Finance secretary D. Subbarao has been appointed the 22nd governor of the Reserve Bank of India, or RBI, at a time when the economy is growing at its slowest rate in 14 quarters and inflation is at a 16-year high.
Illustration: Jayachandran / Mint
His immediate concern will naturally be high inflation. But Subbarao’s tenure will also be judged on the basis of what he does to open up the financial sector and change the way RBI operates. And contrary to the widely held belief, it is the latter two tasks that will prove to be the more contentious ones. There is now far more agreement on how to respond to inflation than there is on the structural issues.
Outgoing governor Y.V. Reddy has been raising interest rates since 2004, when the first signs of mild overheating became evident. His hawkish policy did not win too much applause at first, especially from a finance ministry that was more focused on high growth rather than growing inflationary pressures.
But ever since wholesale price inflation moved into double digits earlier this year, there is a growing consensus among policymakers and economists that the best way to cool prices is not through price controls but with higher interest rates.
This newspaper has generally supported the way Reddy has managed interest rates. We continue to believe that monetary policy needs to be tightened further if India is to maintain a stable economy in the years ahead. Two recent statements by Subbarao as finance secretary make us believe that there will be no sudden change in the way RBI battles inflation. He said in June that monetary policy is the “first line of defence” against rising prices. And a month later he said that raising interest rates was an “obvious solution” to keep a lid on inflation.
The roots of the current round of high global inflation can be traced back to the irresponsibly loose monetary policies in the US and China since the early years of this decade. These two countries continue to hold their interest rates artificially low, in effect forcing other central banks to tighten further. Till there is better global coordination of monetary policy, central banks such as RBI will have to be more vigilant than usual.
The other — and more — contentious issue Subbarao will have to deal with is financial sector reforms. Several official committees have called for rapid and far-reaching changes in the way the Indian financial sector is managed; the one headed by former International Monetary Fund chief economist Raghuram Rajan being the most recent.
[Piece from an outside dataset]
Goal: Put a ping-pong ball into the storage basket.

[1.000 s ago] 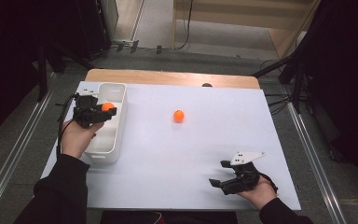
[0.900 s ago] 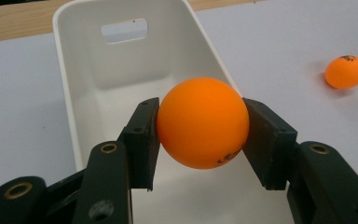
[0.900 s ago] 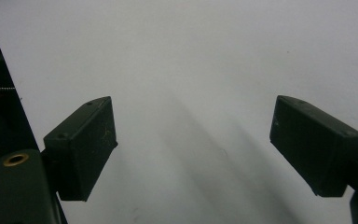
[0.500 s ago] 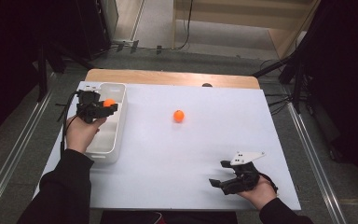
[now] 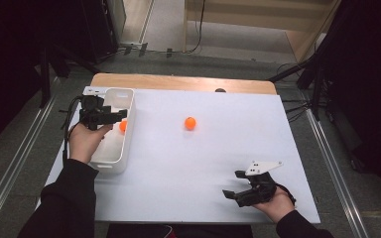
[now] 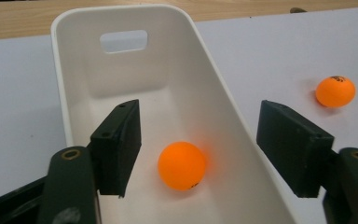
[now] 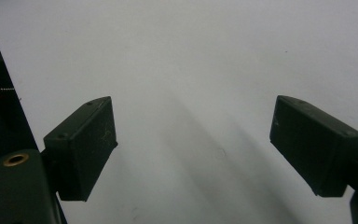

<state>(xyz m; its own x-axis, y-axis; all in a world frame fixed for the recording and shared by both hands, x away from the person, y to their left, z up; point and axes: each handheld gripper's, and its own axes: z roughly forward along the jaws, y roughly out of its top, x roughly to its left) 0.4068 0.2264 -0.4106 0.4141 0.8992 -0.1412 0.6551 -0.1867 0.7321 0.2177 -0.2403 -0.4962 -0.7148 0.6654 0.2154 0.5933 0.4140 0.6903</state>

Their recommendations have ranged from allowing more complex financial products to be traded in India to fewer restrictions on foreign investment in banking to getting RBI to focus on inflation as its primary goal.
Reddy has been distinctly cool towards many of these recommendations. His conservatism was unfashionable till recently; but the crisis in the Western financial system has made it less so. There is less enthusiasm right now around the world on the need for an unfettered financial system — after the government-arranged sale of Bear Stearns in the US, massive subprime losses and the bailout of Northern Rock in the UK.
RBI now finds itself in the same “I told you so” moment as it did in 1997. Then, it was hammered for preventing the rapid removal of controls on capital inflows and outflows, till the Asian financial crisis silenced its critics.
There is no doubt that India needs a far better and deeper financial system to ensure that national savings are shovelled into productive uses. The real debate is on how fast an economy such as India’s — smothered by a huge fiscal deficit and with shallow bond markets — can move to a less regulated financial sector.
RBI has already backtracked on its commitment to introduce some products such as credit derivatives but gone ahead on other products such as currency futures. Subbarao would do well to continue this policy of picking and choosing parts of the financial system that need change. Sweeping changes are uncalled for right now.
It is hard to guess what he will actually do — though this will be as important a part of his job as inflation control is. Subbarao’s first big test will come seven months from now. RBI is expected to make it easier for foreign banks to invest and expand in India after April. His decision will be closely watched.
The third challenge that Subbarao faces is dealing with the way RBI operates. Modern central banks have very clear goals and make it a point to communicate their policies very clearly. RBI still sticks to multiple indicators and goals — a policy that undoubtedly gives it flexibility, but one that also confuses the bond and currency markets.
We doubt India is ready for a central bank that concerns itself with an inflation target and nothing else. But there is still a case for Subbarao to push RBI towards greater transparency about what it is really up to.
Subbarao will also do well to roll back one thing that Reddy has done — the growing use of blunt instruments such as the cash reserve ratio, or CRR, to tame credit growth and inflation. It is a tax on the banking system and also an inefficient way to manage an economy. That could be a useful first step.